**Assignment:** I'd like the data beneath this line reproduced exactly, without any of its images.
----------
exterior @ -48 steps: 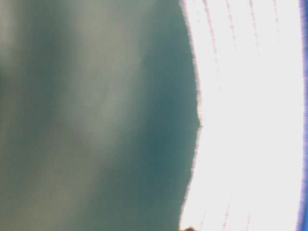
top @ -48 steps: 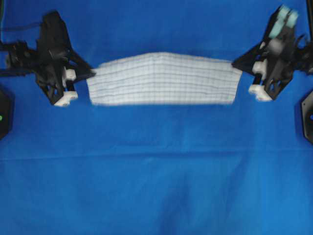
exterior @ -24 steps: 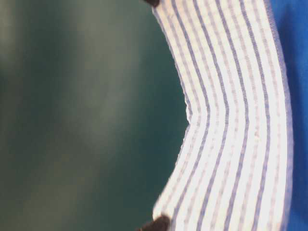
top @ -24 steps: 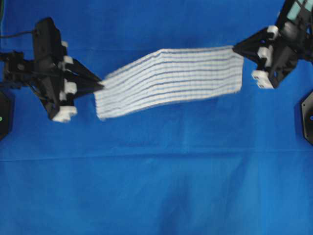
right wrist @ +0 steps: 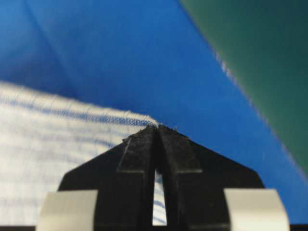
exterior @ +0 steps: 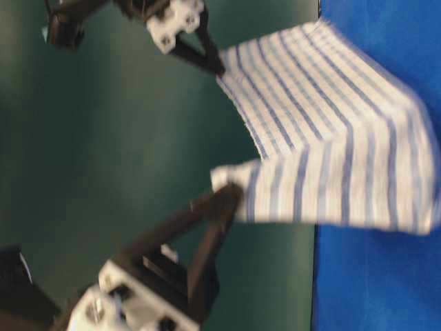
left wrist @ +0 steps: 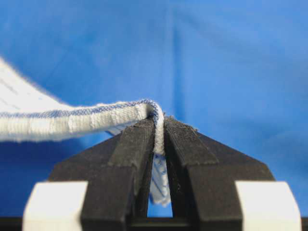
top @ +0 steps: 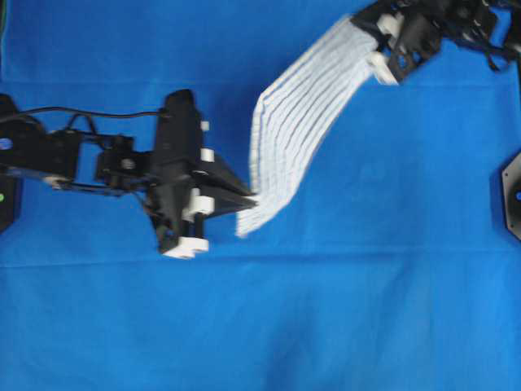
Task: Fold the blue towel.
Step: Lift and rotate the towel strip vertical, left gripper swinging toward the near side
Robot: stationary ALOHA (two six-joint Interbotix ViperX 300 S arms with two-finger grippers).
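The fold is judged under way, not finished: the blue towel (top: 297,130) is lifted clear of the table (top: 366,309), slung between both pairs of fingers. The left fingers (top: 247,198) are pressed together on one end; the right fingers (top: 368,23) pinch the opposite end.

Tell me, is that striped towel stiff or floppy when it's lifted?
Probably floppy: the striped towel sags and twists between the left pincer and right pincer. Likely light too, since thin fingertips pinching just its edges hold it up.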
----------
**Exercise solution:**
exterior @ -48 steps: 
top @ -48 steps: 
exterior @ -24 steps: 
top @ -24 steps: 
right wrist @ +0 steps: 
exterior @ +0 steps: 
left wrist @ +0 steps: 
top @ +0 steps: 
Task: Fold the blue towel.
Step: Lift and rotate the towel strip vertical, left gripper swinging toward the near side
Robot: stationary ALOHA (two six-joint Interbotix ViperX 300 S arms with two-finger grippers).
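The fold is judged under way, not finished: the blue towel (top: 297,130) is lifted clear of the table (top: 366,309), slung between both pairs of fingers. The left fingers (top: 247,198) are pressed together on one end; the right fingers (top: 368,23) pinch the opposite end.

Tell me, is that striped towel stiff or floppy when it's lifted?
Probably floppy: the striped towel sags and twists between the left pincer and right pincer. Likely light too, since thin fingertips pinching just its edges hold it up.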

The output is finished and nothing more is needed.